PC shipments have started to ease off, as expected, but the worldwide PC market remained fairly strong in the third quarter, according to the latest research from IDC and Gartner.
Vendors shipped a total of 44.2 million units during the third quarter, a growth rate of 11.9 per cent compared to the same period last year, according to IDC.
Gartner calculated a total of 46.9 million units shipped during the quarter, reflecting growth of 9.7 per cent.
IDC and Gartner cover the market in largely the same way, although Gartner includes certain types of systems, such as white boxes, that IDC excludes. White boxes are PCs assembled and sold without a brand name, mostly by local distributors.
Dell extended its market share lead among all vendors worldwide with shipments of 8.1 million PCs, or 18.2 per cent of the market, director of IDC's Worldwide Quarterly PC Tracker, Loren Loverde, said.
The PC market is coming down from the soaring growth rates posted during 2003, when PC companies finally managed to convince businesses and consumers that the time was right to replace aging PCs bought prior to 2000.

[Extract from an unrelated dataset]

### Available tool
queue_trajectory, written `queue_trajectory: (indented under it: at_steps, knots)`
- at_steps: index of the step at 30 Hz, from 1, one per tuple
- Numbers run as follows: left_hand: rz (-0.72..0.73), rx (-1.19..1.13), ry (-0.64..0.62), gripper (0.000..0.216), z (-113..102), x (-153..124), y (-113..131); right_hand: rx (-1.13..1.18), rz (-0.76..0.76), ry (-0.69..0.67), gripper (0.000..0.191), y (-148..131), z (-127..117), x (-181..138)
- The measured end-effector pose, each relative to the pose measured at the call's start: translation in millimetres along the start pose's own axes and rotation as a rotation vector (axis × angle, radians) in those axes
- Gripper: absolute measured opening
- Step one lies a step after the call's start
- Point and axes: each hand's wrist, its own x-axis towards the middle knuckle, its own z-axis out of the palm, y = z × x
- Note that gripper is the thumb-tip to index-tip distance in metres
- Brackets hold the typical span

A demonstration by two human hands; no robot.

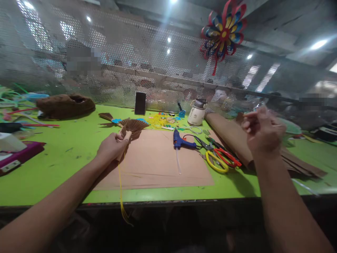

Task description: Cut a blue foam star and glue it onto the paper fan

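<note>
Bright overhead lamps flare; edges bend, raised right hand (pixel 259 131) blurred.

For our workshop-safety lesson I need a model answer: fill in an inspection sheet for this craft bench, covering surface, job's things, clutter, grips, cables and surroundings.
Surface: green table with a brown card sheet on it.
Job's things: brown pleated fan; a yellow strand runs from near it over the table's edge.
Clutter: glue gun, scissors, scraps, phone.
Grips: left hand shut on the fan's stem; right hand raised, fingers curled, contents unclear.
Cables: black cord by the glue gun.
Surroundings: mesh screen behind; pinwheel hanging above.
</note>
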Motion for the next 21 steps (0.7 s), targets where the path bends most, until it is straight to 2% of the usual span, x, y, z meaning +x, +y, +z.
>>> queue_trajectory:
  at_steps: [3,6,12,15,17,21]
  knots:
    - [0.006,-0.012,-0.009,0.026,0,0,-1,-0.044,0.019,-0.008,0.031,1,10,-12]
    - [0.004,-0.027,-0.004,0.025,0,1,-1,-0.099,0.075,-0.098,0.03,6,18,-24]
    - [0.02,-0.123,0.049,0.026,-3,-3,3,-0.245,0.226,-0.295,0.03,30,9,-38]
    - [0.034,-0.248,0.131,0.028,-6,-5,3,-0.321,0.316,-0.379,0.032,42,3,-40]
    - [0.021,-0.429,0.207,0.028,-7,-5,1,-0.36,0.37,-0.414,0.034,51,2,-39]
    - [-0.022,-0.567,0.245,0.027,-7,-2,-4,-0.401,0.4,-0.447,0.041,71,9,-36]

Most PC vendors did so well during 2003 that they had set themselves up for tough comparisons in 2004 as that growth inevitably stalls, Loverde said.
Gartner saw the strongest effect of that slowdown in the US market where shipments grew only 5 per cent in the third quarter, compared to expectations of 8 per cent growth for the region.
Most analysts had expected the worldwide PC market to drop into single-digit growth numbers next year as the market moves past a consumer peak that occurred earlier this year, but Gartner's numbers suggest that has already happened.
"Basically, it's all part of a healthy and relatively normal recovery," IDC's Loverde said.
But IDC is a little worried about consumer buying headed into the fourth quarter holiday season, which was usually the strongest quarter for PC purchases, he said.
Until then, commercial customers were keeping shipment growth at the levels IDC expected earlier this year, Loverde said. This was especially true in Europe, the Middle East, and Africa (EMEA) region, which saw shipments grow around 19 per cent compared to last year, he said.
The EMEA market tends to lag behind the US market in terms of recovery and trends, and right now EMEA was going through the notebook replacement cycle that was prevalent in the U.S. late last year and early this year, Loverde said.
PC shipments in most Asia-Pacific countries were also growing faster than the overall worldwide rate, he said. Shipment growth in Japan had been a little weaker than in some of its neighboring countries in part because many Japanese customers have already switched over to notebook PCs. Dell still remains on top of the worldwide market, with a 21 per cent increase in shipments compared to last year and a 2 per cent market share advantage on HP, according to IDC. HP is the leading PC supplier to Europe, but Dell has a much larger share of the US market.
HP shipped 7.2 million PCs during the third quarter worldwide, up 9.1 per cent from last year, IDC said.
IBM and Toshiba had solid quarters on the strength of the commercial PC market, Loverde said. IBM was third worldwide with shipments of 2.6 million units, while Toshiba was fifth with 1.6 million units shipped. Both companies recorded shipment growth of about 16.5 per cent.
Fujitsu and its Fujitsu Siemens Computers counterpart were fourth in terms of worldwide shipments with 1.7 million units shipped during the quarter, an increase of almost 11 per cent, IDC said.
Gartner ranked the top five worldwide vendors in the same order as IDC, with slight differences in terms of units shipped and market share.
The top five vendors in the third quarter as ranked by worldwide PC shipments, according to IDC data, are Dell, HP, IBM, Fujitsu and Toshiba.